Would you copy each line of the data below that has "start"?

··· Source material ···

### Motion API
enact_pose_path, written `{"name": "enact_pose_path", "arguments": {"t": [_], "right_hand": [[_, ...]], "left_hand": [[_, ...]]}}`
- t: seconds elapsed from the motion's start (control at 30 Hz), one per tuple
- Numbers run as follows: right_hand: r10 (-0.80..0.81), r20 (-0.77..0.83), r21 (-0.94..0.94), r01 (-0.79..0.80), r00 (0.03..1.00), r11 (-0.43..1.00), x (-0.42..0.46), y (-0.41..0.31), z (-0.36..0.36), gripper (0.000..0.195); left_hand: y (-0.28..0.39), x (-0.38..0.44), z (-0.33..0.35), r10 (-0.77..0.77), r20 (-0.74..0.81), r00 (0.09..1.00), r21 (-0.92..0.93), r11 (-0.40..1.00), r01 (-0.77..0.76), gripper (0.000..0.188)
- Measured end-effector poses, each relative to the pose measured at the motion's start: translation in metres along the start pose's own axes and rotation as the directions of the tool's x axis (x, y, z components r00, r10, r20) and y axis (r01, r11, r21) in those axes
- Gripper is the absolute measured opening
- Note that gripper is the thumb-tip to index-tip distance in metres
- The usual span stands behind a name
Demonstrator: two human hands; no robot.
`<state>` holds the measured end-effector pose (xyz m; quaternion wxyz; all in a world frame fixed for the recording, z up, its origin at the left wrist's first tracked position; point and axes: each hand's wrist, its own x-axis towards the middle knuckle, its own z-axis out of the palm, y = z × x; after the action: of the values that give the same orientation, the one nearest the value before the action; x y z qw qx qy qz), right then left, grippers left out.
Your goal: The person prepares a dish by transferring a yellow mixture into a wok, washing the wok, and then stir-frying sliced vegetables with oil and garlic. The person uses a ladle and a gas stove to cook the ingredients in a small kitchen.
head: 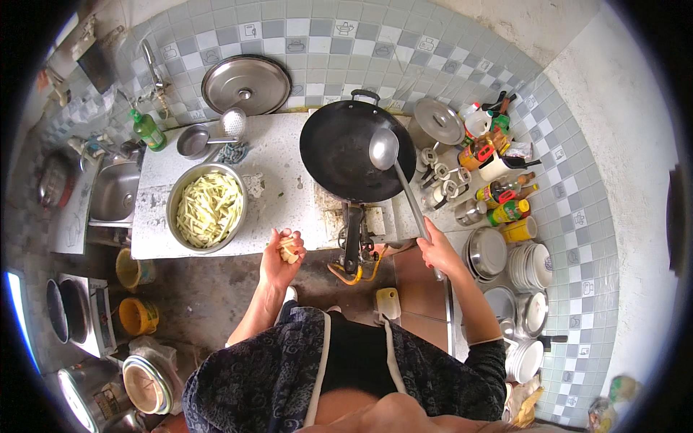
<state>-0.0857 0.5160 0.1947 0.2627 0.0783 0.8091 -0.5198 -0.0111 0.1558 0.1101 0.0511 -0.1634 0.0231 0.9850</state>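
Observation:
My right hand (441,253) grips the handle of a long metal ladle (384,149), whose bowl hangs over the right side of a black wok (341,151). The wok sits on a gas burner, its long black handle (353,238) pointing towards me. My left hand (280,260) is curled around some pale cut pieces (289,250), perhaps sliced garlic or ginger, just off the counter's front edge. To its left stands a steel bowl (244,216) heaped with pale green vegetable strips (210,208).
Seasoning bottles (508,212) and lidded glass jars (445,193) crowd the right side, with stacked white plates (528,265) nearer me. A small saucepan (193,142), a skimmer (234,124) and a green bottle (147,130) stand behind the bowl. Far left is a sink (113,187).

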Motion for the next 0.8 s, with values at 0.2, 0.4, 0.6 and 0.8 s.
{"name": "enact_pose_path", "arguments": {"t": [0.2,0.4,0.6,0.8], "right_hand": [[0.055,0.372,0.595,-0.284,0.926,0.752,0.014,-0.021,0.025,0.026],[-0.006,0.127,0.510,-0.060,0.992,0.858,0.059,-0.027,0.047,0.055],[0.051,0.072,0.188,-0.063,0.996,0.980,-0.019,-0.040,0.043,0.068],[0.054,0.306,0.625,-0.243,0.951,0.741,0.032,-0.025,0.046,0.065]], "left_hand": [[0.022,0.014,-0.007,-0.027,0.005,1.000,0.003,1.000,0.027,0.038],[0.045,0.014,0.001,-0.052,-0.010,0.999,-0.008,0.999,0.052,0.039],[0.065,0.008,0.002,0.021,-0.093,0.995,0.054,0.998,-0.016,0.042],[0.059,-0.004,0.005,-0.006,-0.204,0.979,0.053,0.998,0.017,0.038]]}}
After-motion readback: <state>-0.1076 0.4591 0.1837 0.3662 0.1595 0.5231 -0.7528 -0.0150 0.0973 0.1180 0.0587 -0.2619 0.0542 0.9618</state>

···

Response area >>
- t: seconds elapsed from the motion's start (control at 30 Hz), one per tuple
- Measured end-effector poses, each relative to the pose measured at the motion's start: translation in metres along the start pose's own axes and rotation as the directions of the tool's x axis (x, y, z components r00, r10, r20) and y axis (r01, r11, r21) in those axes

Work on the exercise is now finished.